## TASK GOAL:
Without omitting anything, copy the data exactly.

## SUPPLIED MATERIAL:
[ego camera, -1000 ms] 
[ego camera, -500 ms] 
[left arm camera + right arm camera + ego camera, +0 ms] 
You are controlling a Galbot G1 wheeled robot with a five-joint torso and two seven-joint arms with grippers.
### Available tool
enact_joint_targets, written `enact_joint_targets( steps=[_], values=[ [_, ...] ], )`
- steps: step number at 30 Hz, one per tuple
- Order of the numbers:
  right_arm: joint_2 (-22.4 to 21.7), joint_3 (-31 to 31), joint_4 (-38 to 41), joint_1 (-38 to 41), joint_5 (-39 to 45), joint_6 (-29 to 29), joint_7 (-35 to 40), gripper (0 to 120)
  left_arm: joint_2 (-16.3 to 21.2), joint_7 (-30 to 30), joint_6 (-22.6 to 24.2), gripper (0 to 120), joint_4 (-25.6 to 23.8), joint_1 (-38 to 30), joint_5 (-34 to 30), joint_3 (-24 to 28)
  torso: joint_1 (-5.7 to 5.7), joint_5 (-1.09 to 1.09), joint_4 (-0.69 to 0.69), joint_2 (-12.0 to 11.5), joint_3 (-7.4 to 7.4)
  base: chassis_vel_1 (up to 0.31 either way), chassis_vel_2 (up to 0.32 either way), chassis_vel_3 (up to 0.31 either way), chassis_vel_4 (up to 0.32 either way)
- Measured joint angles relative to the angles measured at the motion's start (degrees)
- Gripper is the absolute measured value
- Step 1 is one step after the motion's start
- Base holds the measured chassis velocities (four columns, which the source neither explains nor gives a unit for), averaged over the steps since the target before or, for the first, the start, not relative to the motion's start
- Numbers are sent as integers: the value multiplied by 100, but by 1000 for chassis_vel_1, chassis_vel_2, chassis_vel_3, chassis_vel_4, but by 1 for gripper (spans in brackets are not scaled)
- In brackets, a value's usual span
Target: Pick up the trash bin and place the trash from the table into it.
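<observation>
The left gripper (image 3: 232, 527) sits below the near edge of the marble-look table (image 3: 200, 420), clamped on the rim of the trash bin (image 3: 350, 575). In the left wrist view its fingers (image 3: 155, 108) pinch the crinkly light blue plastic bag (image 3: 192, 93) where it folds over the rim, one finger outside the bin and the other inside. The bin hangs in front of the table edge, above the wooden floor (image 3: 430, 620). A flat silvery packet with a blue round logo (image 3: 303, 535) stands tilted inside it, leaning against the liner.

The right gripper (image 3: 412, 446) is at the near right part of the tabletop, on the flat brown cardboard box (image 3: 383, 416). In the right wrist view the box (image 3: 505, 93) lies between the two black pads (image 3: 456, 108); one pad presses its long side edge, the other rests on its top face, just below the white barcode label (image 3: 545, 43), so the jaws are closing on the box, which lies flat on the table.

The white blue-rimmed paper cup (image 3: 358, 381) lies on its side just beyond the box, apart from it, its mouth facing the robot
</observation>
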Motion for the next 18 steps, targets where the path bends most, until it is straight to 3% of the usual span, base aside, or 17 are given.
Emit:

## ANSWER SECTION:
[ego camera, -1000 ms] 
[ego camera, -500 ms] 
[left arm camera + right arm camera + ego camera, +0 ms] 
You are controlling a Galbot G1 wheeled robot with a five-joint torso and two seven-joint arms with grippers.
### Available tool
enact_joint_targets, written `enact_joint_targets( steps=[_], values=[ [_, ...] ], )`
- steps: step number at 30 Hz, one per tuple
- Order of the numbers:
  right_arm: joint_2 (-22.4 to 21.7), joint_3 (-31 to 31), joint_4 (-38 to 41), joint_1 (-38 to 41), joint_5 (-39 to 45), joint_6 (-29 to 29), joint_7 (-35 to 40), gripper (0 to 120)
  left_arm: joint_2 (-16.3 to 21.2), joint_7 (-30 to 30), joint_6 (-22.6 to 24.2), gripper (0 to 120), joint_4 (-25.6 to 23.8), joint_1 (-38 to 30), joint_5 (-34 to 30), joint_3 (-24 to 28)
  torso: joint_1 (-5.7 to 5.7), joint_5 (-1.09 to 1.09), joint_4 (-0.69 to 0.69), joint_2 (-12.0 to 11.5), joint_3 (-7.4 to 7.4)
  base: chassis_vel_1 (up to 0.31 either way), chassis_vel_2 (up to 0.32 either way), chassis_vel_3 (up to 0.31 either way), chassis_vel_4 (up to 0.32 either way)
- Measured joint angles relative to the angles measured at the motion's start (degrees)
- Gripper is the absolute measured value
- Step 1 is one step after the motion's start
- Base holds the measured chassis velocities (four columns, which the source neither explains nor gives a unit for), averaged over the steps since the target before or, for the first, the start, not relative to the motion's start
- Numbers are sent as integers: the value multiplied by 100, but by 1000 for chassis_vel_1, chassis_vel_2, chassis_vel_3, chassis_vel_4, but by 1 for gripper (spans in brackets are not scaled)
- In brackets, a value's usual span
Target: Pick up the trash bin and place the trash from the table into it.
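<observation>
The left gripper (image 3: 232, 527) sits below the near edge of the marble-look table (image 3: 200, 420), clamped on the rim of the trash bin (image 3: 350, 575). In the left wrist view its fingers (image 3: 155, 108) pinch the crinkly light blue plastic bag (image 3: 192, 93) where it folds over the rim, one finger outside the bin and the other inside. The bin hangs in front of the table edge, above the wooden floor (image 3: 430, 620). A flat silvery packet with a blue round logo (image 3: 303, 535) stands tilted inside it, leaning against the liner.

The right gripper (image 3: 412, 446) is at the near right part of the tabletop, on the flat brown cardboard box (image 3: 383, 416). In the right wrist view the box (image 3: 505, 93) lies between the two black pads (image 3: 456, 108); one pad presses its long side edge, the other rests on its top face, just below the white barcode label (image 3: 545, 43), so the jaws are closing on the box, which lies flat on the table.

The white blue-rimmed paper cup (image 3: 358, 381) lies on its side just beyond the box, apart from it, its mouth facing the robot
</observation>
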Motion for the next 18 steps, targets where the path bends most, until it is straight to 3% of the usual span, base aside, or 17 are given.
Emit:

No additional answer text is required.